Northeastern's Sum disagrees. Along with year-round training programs, Sum likes the idea of offering employers a subsidy or tax credit for hiring teen workers. Others have proposed converting the current 90-day teen training wage to a permanent teen subminimum wage. While Sum agrees the minimum wage hurts lower-skilled teen workers, he says, in practice, subminimum wages are rarely used. Employers say paying some significantly less to do the same job hurts morale and seems unfair.
Economist Dean Baker of the Center for Economic and Policy Research says he doesn't believe talk that the economy is going to grind to a halt just because teens aren't finding the on-ramp to the workforce. When workers hit dead ends, they often create new opportunities. Baker believes teens could be among the main beneficiaries of the falling dollar. He says that will lead to a resurgence of the nation's manufacturing sector, which has traditionally been a major employer of teens.
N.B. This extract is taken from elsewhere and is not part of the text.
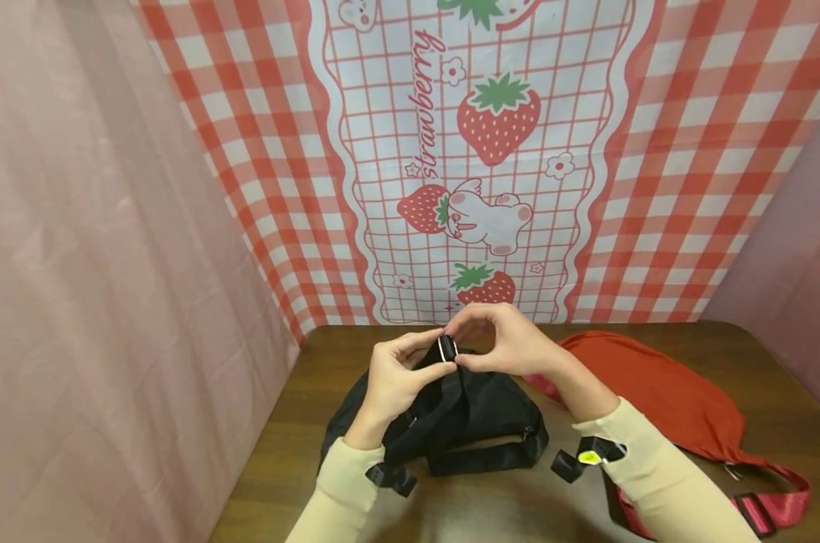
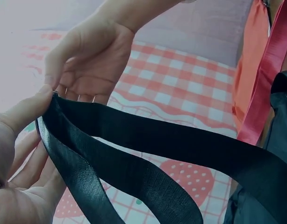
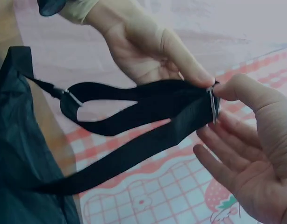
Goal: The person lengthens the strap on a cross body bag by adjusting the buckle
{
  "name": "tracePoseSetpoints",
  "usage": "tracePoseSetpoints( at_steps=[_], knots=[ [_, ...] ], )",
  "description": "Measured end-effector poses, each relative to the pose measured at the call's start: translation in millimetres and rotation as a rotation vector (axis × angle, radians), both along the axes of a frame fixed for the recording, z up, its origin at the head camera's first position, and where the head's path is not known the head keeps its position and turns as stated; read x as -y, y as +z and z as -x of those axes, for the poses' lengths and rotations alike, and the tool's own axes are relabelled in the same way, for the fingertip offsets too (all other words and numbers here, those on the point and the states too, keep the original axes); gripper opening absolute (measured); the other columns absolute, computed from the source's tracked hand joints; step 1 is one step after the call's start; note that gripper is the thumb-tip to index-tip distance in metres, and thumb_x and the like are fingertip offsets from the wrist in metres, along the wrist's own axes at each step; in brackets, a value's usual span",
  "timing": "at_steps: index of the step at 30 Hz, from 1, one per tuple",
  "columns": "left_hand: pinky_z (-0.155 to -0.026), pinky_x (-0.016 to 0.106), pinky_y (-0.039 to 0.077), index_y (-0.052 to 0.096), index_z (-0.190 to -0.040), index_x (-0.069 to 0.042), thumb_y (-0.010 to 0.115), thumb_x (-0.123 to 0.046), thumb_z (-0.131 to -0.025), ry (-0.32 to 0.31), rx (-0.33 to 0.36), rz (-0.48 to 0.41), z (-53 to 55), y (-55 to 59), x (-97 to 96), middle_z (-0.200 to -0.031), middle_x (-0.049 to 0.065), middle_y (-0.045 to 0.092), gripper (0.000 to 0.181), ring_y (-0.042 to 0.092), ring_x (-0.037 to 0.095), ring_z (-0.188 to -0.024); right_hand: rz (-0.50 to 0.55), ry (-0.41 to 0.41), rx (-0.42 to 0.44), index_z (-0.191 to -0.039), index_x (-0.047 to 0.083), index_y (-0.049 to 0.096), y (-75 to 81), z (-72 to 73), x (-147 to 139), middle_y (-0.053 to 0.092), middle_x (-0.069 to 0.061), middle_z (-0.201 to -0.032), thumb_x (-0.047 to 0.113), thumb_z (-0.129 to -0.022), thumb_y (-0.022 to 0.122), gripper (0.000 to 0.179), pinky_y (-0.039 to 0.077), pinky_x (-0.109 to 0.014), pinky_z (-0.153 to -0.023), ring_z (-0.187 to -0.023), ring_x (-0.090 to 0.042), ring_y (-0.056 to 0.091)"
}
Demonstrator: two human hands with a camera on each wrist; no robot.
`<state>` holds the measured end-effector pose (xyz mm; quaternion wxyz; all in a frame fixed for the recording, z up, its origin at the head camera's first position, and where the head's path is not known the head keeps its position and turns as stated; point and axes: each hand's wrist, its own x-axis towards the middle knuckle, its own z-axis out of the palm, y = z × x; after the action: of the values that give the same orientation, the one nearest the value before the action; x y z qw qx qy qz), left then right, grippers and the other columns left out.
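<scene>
Both hands are raised over a black bag on the table, meeting at a metal strap buckle. My left hand pinches the black strap at the buckle between thumb and fingers. From the other side, my right hand pinches the same buckle by its edge. Several layers of the strap hang from the buckle in loops toward the bag, as the left wrist view shows. A second metal ring joins the strap nearer the bag.
A red bag with a pink strap lies at the right of the wooden table. Behind stands a strawberry-print checked cloth. A pink curtain hangs at the left.
</scene>
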<state>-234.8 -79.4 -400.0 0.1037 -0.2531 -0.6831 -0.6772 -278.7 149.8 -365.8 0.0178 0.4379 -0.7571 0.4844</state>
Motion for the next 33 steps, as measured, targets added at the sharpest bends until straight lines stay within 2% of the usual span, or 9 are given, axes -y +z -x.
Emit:
tracePoseSetpoints(
  at_steps=[4,8,12,16,20,24,26,29,33],
  knots=[
    [-0.106,0.031,0.059,0.075,-0.128,0.004,0.085,0.005,-0.086,0.006,0.025,0.0,0.0,-0.3,-2.1,-0.128,0.026,0.074,0.043,0.075,0.009,-0.115,0.009,-0.056,0.032,-0.113,0.013,0.072,1.5,-1.5,3,0.074,-0.003,-0.111,0.005,-0.086,0.085,0.03,0.064,-0.041,-0.097,-0.104,-0.014,0.074],
    [-0.108,0.031,0.057,0.074,-0.129,0.003,0.084,0.003,-0.088,0.033,0.065,-0.012,0.0,-2.3,-4.3,-0.13,0.024,0.074,0.042,0.074,0.013,-0.119,0.126,-0.072,0.123,-0.113,0.002,0.068,-0.5,-2.9,4,0.07,-0.008,-0.113,-0.003,-0.089,0.079,0.027,0.063,-0.029,-0.095,-0.106,-0.012,0.073],
    [-0.108,0.032,0.057,0.074,-0.129,0.004,0.083,0.005,-0.088,0.061,0.095,-0.05,0.9,-4.8,-5.0,-0.129,0.025,0.074,0.041,0.074,0.015,-0.12,0.209,-0.054,0.171,-0.122,-0.006,0.063,-1.9,-3.3,5,0.066,-0.012,-0.117,-0.006,-0.093,0.073,0.03,0.061,-0.025,-0.095,-0.107,-0.011,0.071],
    [-0.105,0.032,0.059,0.074,-0.129,0.006,0.082,0.007,-0.088,0.058,0.1,-0.066,1.6,-5.3,-5.0,-0.128,0.029,0.074,0.041,0.075,0.017,-0.118,0.161,-0.08,0.139,-0.135,0.002,0.065,-4.0,-3.3,9,0.068,-0.012,-0.123,0.005,-0.095,0.078,0.043,0.06,-0.028,-0.099,-0.11,-0.013,0.07],
    [-0.105,0.032,0.059,0.072,-0.131,0.005,0.081,0.007,-0.089,0.048,0.099,-0.049,1.6,-5.8,-5.2,-0.128,0.029,0.073,0.043,0.075,0.017,-0.118,0.144,-0.131,0.104,-0.133,0.007,0.072,-6.8,-4.0,15,0.073,-0.011,-0.12,0.011,-0.094,0.082,0.04,0.061,-0.03,-0.091,-0.103,-0.018,0.072],
    [-0.106,0.032,0.058,0.072,-0.132,0.005,0.082,0.007,-0.088,0.036,0.098,-0.045,3.3,-7.2,-4.9,-0.129,0.028,0.073,0.045,0.075,0.014,-0.117,0.258,-0.171,0.113,-0.123,0.003,0.076,-7.5,-5.7,20,0.074,-0.008,-0.107,0.006,-0.094,0.081,0.03,0.059,-0.026,-0.073,-0.081,-0.016,0.068],
    [-0.106,0.032,0.059,0.072,-0.132,0.005,0.082,0.007,-0.088,0.032,0.097,-0.051,4.0,-7.0,-4.0,-0.129,0.028,0.073,0.044,0.075,0.012,-0.115,0.311,-0.18,0.127,-0.125,0.0,0.075,-8.6,-5.5,20,0.073,-0.005,-0.109,0.005,-0.094,0.08,0.031,0.057,-0.025,-0.071,-0.081,-0.013,0.066],
    [-0.103,0.032,0.06,0.071,-0.132,0.007,0.081,0.008,-0.089,0.029,0.097,-0.075,5.7,-6.6,-1.6,-0.128,0.029,0.073,0.044,0.075,0.01,-0.113,0.318,-0.156,0.172,-0.137,-0.001,0.067,-14.8,-3.4,20,0.071,-0.003,-0.121,0.008,-0.096,0.08,0.044,0.058,-0.022,-0.083,-0.093,-0.008,0.068],
    [-0.102,0.029,0.061,0.069,-0.134,0.008,0.078,0.009,-0.091,0.042,0.105,-0.12,6.5,-5.7,1.8,-0.126,0.03,0.073,0.044,0.076,0.008,-0.11,0.214,-0.085,0.232,-0.144,0.003,0.062,-31.0,0.0,20,0.071,-0.01,-0.133,0.01,-0.094,0.082,0.055,0.059,-0.028,-0.104,-0.114,-0.007,0.071]
  ],
)
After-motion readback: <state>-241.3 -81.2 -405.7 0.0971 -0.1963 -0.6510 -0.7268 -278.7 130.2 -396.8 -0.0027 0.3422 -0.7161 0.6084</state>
And then there is the silver lining of low teen employment: with fewer work opportunities, more teens are staying in school and striving for higher levels of academic achievement. The school enrollment rate for 16-to-19-year-olds has risen to 83%, up from 78% in the mid-1990s. And 1.7 million high school students now take advanced-placement courses, three times the number who participated in them a decade and a half ago. With more and more high school grads out of work, teens are seeing a greater value in a college education. That, in turn, may eventually lead to a more skilled workforce, and not the other way around. "This is not going to be as devastating to the nation as people think," says Baker. Maybe, but just don't try selling that to teens like Iraheta and Allen-Mills, who want to work today, while they're still young.

Matt Eich / Luceo for TIME
Devine Ford, 19
Ford always dreamed of helping build a skyscraper. But after dropping out of high school in 2006 as a ninth-grader, he found that most construction companies required experience or a GED. Instead, he got a job at Popeye's. But then he had a run-in with the law in 2007 — he was arrested for driving without a license — and has filled out 100 applications in the past 18 months and hasn't gotten a single callback. "Hopefully something will change," he says. "You want to work and do right, but not having a job is stressful. That's what a lot of people end up doing negative things."
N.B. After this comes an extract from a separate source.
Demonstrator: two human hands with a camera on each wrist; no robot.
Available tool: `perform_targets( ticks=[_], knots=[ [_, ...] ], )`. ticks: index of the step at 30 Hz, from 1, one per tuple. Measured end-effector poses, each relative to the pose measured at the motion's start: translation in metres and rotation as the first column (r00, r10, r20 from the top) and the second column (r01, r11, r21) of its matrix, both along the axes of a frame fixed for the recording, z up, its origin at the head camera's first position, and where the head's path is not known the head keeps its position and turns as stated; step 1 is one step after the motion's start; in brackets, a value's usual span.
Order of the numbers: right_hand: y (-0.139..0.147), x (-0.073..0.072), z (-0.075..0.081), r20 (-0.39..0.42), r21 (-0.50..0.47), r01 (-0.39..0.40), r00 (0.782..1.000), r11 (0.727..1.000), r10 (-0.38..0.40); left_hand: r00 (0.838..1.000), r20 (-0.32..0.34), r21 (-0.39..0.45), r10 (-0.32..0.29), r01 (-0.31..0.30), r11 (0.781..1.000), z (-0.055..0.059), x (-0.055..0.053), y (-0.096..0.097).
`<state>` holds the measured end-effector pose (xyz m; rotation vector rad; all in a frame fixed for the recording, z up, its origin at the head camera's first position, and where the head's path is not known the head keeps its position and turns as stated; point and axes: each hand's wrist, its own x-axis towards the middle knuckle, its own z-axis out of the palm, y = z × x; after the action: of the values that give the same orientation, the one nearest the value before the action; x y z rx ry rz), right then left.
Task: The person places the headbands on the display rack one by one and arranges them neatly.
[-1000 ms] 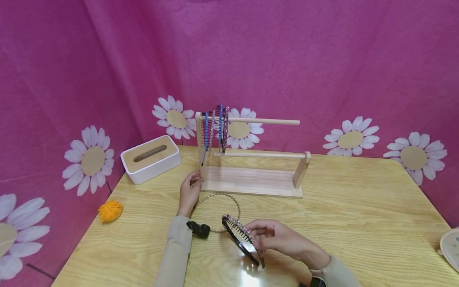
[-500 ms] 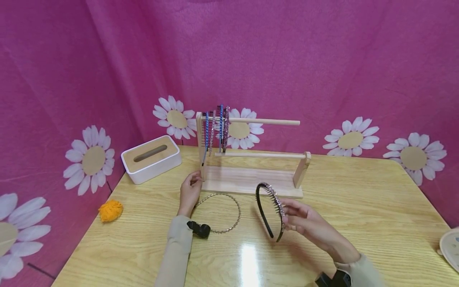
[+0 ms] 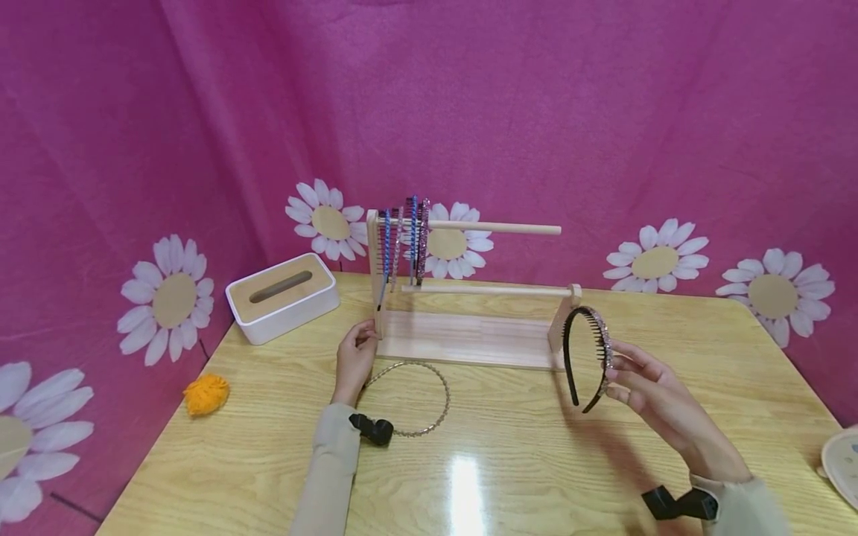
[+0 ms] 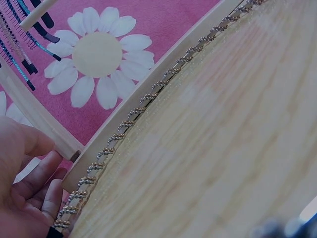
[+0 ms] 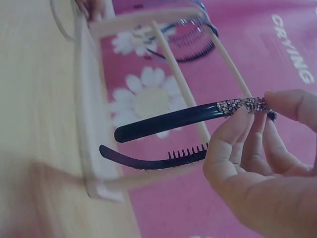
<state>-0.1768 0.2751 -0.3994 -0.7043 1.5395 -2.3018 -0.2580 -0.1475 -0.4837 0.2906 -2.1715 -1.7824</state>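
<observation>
My right hand (image 3: 660,394) pinches a black toothed headband (image 3: 605,350) covered with sparkly stones, held in the air by the rack's right end. In the right wrist view, thumb and fingers grip its jewelled part (image 5: 242,105) and the two black ends point left. My left hand (image 3: 355,361) holds the lower left corner of the wooden rack (image 3: 469,339); the left wrist view shows its fingers (image 4: 42,173) curled at the post's foot. Several headbands, blue, pink and purple (image 3: 422,242), hang at the left of the upper rod (image 3: 496,226).
A thin beaded ring-shaped band (image 3: 447,398) lies on the table (image 3: 536,484) before the rack, partly behind the left wrist. A white box with a slotted wooden lid (image 3: 288,321) stands left. An orange yarn-like bundle (image 3: 206,394) lies near the left edge, a round pale object (image 3: 843,465) far right.
My right hand has lifted the jewelled headband from over the beaded band, carrying it right and farther back to the rack's right end. The left hand and rack have stayed put.
</observation>
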Motion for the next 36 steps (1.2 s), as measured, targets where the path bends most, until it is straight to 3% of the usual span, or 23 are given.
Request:
perform_targets(
  ticks=[7,14,24,31,36],
  knots=[
    [0.03,-0.008,0.015,0.008,-0.135,0.046,0.999,0.99,-0.046,1.0,-0.021,0.028,-0.012,0.013,1.0,-0.001,-0.001,0.001],
    [0.039,-0.032,0.033,0.04,-0.219,0.107,0.994,0.97,-0.101,1.0,-0.024,0.03,-0.007,0.008,1.0,0.0,-0.002,0.001],
    [0.021,-0.07,0.056,0.058,-0.226,0.193,0.981,0.955,-0.184,1.0,0.004,0.013,-0.006,0.006,1.0,-0.001,-0.001,-0.001],
    [-0.003,-0.089,0.067,0.054,-0.228,0.273,0.962,0.934,-0.268,1.0,0.008,0.01,-0.005,0.005,1.0,-0.001,-0.001,0.0],
    [-0.031,-0.098,0.071,0.023,-0.178,0.332,0.942,0.926,-0.334,1.0,0.005,0.015,0.001,-0.001,1.0,-0.001,-0.001,0.0]
  ],
)
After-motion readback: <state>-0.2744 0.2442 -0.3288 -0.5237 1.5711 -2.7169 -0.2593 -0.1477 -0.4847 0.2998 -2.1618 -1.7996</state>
Torin Liberthson-Brown, 17, was laid off from the day-care job she held for two years

Rubina Sarkisian, 17
Sarkisian, above left, a senior at McLean High School, started looking for a job in late August. With Tysons Corner Center — the fifth largest mall in America — nearby, Sarkisian figured she would find employment quickly. Instead, during her three-month search, she filled out nearly 25 applications. Many stores won't hire people under 18. In late November, through a friend, Sarkisian landed a job at chocolate shop Godiva that pays $8.25 an hour.